[Recorded data]

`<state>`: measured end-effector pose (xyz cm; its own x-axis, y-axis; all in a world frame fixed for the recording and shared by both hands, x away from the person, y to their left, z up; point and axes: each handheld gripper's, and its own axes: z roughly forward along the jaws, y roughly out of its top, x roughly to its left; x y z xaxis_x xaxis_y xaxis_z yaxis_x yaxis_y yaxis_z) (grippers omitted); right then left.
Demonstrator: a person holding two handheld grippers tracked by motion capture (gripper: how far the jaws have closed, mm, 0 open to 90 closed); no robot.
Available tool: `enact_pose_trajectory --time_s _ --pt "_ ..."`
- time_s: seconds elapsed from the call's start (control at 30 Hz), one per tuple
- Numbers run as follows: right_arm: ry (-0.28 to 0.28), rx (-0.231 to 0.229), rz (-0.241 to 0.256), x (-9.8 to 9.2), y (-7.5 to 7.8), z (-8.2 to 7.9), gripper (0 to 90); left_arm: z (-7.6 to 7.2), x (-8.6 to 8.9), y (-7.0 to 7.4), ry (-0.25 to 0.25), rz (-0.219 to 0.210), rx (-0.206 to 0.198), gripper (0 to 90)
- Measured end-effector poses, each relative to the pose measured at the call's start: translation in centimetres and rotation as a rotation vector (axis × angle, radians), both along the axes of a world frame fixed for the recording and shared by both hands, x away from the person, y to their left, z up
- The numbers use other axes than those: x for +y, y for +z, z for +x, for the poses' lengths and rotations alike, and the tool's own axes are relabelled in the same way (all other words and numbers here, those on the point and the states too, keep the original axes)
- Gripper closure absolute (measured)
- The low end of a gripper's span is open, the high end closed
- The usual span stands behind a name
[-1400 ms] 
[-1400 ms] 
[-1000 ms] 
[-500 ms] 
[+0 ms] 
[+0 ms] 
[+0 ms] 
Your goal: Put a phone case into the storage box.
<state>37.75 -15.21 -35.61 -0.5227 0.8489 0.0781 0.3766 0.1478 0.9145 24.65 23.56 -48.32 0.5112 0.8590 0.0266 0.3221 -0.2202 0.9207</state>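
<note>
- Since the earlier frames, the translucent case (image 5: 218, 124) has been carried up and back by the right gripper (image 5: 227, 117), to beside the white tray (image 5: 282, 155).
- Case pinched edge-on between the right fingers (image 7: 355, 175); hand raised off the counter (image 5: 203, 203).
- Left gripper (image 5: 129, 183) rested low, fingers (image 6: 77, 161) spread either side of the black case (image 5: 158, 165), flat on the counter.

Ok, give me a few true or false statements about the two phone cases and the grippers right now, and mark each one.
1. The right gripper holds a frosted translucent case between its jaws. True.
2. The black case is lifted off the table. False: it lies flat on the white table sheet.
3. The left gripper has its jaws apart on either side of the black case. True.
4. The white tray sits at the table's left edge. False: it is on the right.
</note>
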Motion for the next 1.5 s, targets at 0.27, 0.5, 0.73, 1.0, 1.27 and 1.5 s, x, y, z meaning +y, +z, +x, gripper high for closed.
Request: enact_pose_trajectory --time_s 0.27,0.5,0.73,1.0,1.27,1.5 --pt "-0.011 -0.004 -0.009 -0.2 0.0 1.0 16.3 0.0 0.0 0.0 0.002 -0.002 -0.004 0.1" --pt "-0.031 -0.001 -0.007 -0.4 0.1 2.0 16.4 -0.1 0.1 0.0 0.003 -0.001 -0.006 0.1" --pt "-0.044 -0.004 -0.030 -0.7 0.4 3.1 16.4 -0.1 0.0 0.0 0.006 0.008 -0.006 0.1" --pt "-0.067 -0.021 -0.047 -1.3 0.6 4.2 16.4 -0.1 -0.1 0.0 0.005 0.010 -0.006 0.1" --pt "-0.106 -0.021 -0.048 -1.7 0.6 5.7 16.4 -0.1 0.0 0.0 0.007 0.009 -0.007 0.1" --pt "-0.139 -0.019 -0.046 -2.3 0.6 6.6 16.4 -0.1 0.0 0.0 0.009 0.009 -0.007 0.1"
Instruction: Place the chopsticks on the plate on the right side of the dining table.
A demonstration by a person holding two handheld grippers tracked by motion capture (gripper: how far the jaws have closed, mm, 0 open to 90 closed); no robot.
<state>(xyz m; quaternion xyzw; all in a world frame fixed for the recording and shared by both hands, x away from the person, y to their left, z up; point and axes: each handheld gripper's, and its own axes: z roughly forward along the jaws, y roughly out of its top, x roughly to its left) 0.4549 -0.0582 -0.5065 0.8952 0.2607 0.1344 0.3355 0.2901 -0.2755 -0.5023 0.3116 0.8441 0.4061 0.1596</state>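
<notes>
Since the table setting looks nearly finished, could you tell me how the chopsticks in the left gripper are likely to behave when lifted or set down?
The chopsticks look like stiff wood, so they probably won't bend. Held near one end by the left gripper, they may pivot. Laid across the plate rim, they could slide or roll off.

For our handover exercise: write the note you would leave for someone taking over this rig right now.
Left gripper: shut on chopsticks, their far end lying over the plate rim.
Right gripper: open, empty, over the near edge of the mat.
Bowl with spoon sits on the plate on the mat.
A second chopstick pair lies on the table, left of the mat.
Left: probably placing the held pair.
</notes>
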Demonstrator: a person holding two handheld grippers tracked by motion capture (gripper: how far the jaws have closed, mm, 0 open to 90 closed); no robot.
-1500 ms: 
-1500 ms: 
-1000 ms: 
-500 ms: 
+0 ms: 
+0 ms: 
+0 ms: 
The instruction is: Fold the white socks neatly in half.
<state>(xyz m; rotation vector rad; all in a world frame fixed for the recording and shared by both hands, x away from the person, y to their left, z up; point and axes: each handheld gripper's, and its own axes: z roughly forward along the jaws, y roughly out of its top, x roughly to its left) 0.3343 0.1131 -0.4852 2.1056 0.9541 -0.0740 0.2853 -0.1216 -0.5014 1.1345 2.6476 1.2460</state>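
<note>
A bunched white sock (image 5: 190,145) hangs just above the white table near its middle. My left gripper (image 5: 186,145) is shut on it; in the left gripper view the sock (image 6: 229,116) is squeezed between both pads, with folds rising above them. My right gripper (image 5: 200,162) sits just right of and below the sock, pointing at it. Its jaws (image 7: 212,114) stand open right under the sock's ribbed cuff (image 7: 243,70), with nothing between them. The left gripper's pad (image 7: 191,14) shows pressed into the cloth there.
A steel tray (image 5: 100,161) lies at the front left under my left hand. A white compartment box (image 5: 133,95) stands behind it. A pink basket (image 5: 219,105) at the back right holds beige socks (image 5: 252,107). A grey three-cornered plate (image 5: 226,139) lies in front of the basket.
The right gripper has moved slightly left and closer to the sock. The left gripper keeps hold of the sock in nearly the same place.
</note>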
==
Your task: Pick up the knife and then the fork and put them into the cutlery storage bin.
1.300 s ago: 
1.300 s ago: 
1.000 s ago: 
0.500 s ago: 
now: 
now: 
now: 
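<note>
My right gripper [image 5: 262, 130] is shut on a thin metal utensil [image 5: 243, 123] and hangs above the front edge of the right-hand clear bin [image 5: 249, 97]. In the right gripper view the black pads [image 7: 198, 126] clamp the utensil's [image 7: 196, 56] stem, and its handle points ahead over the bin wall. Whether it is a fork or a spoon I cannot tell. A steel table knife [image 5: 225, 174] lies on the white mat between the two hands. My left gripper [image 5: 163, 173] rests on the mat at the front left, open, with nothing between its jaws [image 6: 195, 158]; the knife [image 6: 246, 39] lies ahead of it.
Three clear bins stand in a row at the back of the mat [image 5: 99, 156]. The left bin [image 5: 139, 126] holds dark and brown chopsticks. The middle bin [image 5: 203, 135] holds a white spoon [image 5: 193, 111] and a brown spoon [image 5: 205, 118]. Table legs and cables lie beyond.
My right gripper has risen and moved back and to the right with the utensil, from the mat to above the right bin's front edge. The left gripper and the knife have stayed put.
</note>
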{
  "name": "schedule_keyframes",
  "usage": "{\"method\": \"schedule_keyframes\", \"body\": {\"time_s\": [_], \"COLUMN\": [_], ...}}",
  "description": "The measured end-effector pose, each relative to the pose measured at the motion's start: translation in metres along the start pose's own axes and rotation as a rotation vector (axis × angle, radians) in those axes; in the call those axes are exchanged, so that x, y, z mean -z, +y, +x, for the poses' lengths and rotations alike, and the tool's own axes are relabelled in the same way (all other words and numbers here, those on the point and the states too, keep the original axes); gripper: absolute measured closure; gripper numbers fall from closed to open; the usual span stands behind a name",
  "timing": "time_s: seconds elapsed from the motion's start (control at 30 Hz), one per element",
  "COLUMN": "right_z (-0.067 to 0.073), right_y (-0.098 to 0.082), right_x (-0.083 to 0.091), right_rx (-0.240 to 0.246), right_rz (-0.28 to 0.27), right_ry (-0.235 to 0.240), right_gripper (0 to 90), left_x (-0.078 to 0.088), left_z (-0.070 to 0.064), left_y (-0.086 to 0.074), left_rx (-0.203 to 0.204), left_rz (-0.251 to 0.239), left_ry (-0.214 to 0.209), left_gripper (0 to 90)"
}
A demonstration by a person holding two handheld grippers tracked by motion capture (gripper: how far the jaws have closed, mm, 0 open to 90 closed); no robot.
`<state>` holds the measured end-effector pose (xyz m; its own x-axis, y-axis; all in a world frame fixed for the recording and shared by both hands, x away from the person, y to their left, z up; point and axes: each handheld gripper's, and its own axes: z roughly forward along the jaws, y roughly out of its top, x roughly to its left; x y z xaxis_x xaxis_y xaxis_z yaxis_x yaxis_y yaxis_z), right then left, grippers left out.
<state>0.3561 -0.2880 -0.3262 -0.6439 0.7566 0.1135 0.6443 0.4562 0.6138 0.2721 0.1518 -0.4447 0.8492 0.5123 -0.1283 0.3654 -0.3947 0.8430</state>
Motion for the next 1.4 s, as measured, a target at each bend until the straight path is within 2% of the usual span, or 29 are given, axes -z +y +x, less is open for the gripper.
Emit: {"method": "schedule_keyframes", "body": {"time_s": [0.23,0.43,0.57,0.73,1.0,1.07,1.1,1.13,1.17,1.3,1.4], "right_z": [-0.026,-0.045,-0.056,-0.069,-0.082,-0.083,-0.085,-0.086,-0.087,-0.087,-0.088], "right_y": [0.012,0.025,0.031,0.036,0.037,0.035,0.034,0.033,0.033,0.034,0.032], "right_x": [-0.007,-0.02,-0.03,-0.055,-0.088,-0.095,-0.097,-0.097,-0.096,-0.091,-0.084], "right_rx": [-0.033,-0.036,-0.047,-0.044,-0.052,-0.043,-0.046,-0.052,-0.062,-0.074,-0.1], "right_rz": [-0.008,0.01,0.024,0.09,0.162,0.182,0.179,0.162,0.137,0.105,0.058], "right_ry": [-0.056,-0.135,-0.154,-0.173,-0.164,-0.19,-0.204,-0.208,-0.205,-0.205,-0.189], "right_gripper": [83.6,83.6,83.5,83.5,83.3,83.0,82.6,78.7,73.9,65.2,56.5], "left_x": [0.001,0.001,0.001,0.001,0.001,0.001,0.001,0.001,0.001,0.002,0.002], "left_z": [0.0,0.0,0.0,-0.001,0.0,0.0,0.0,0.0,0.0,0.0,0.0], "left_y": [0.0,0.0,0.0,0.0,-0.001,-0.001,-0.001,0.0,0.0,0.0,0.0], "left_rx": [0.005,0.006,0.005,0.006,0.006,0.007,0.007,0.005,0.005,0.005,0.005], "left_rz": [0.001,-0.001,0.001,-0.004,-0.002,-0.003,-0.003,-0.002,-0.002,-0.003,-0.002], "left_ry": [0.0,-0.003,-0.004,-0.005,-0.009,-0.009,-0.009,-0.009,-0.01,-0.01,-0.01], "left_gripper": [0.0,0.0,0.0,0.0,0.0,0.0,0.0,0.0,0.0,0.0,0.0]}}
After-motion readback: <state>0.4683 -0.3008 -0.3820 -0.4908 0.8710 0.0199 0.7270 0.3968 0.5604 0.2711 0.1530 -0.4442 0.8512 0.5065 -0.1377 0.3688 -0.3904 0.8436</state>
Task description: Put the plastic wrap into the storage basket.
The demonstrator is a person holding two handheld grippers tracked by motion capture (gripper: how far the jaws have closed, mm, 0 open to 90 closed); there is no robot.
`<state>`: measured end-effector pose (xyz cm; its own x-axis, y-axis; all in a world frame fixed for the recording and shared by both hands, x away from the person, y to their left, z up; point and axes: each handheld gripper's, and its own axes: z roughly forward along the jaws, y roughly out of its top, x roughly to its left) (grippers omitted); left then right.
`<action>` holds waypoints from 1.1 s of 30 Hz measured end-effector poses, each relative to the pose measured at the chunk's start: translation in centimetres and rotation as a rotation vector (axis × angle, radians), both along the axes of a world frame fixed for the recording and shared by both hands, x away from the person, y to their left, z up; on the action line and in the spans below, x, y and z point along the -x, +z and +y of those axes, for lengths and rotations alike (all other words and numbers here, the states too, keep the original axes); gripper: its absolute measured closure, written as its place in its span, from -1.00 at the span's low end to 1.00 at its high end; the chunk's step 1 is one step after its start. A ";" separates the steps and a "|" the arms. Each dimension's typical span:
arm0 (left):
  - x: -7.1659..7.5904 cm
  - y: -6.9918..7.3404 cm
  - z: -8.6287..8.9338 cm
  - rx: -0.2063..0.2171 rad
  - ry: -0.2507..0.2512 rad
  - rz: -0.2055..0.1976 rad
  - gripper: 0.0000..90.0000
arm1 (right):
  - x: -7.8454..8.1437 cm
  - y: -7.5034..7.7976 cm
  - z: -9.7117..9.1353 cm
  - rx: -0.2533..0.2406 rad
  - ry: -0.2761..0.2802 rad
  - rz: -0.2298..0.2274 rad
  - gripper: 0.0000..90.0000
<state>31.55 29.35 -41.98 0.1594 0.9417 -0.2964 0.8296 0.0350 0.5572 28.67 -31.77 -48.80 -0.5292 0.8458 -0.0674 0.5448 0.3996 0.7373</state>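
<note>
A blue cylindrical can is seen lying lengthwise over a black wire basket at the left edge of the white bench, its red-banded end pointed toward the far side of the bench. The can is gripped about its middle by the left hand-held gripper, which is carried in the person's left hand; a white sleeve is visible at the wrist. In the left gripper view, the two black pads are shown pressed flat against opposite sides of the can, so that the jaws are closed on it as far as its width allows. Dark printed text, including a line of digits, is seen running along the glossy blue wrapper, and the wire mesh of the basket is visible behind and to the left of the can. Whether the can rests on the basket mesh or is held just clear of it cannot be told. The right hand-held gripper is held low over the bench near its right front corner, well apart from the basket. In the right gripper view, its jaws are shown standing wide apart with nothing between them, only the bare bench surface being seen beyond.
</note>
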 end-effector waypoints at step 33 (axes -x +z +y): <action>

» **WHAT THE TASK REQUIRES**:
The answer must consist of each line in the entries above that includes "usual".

» **OUTPUT**:
- The usual span stands behind a name
  "description": "The measured end-effector pose, each relative to the pose measured at the motion's start: translation in metres along the start pose's own axes and rotation as a rotation vector (axis × angle, radians) in those axes; in the call those axes are exchanged, so that x, y, z mean -z, +y, +x, for the poses' lengths and rotations alike, and the tool's own axes are relabelled in the same way (all other words and numbers here, those on the point and the states too, keep the original axes); gripper: absolute measured closure; gripper numbers fall from closed to open; the usual span stands behind a name",
Motion for the next 1.4 s, as measured, a target at each bend until the straight path is within 2% of the usual span, or 29 are given, axes -z +y +x, less is open for the gripper.

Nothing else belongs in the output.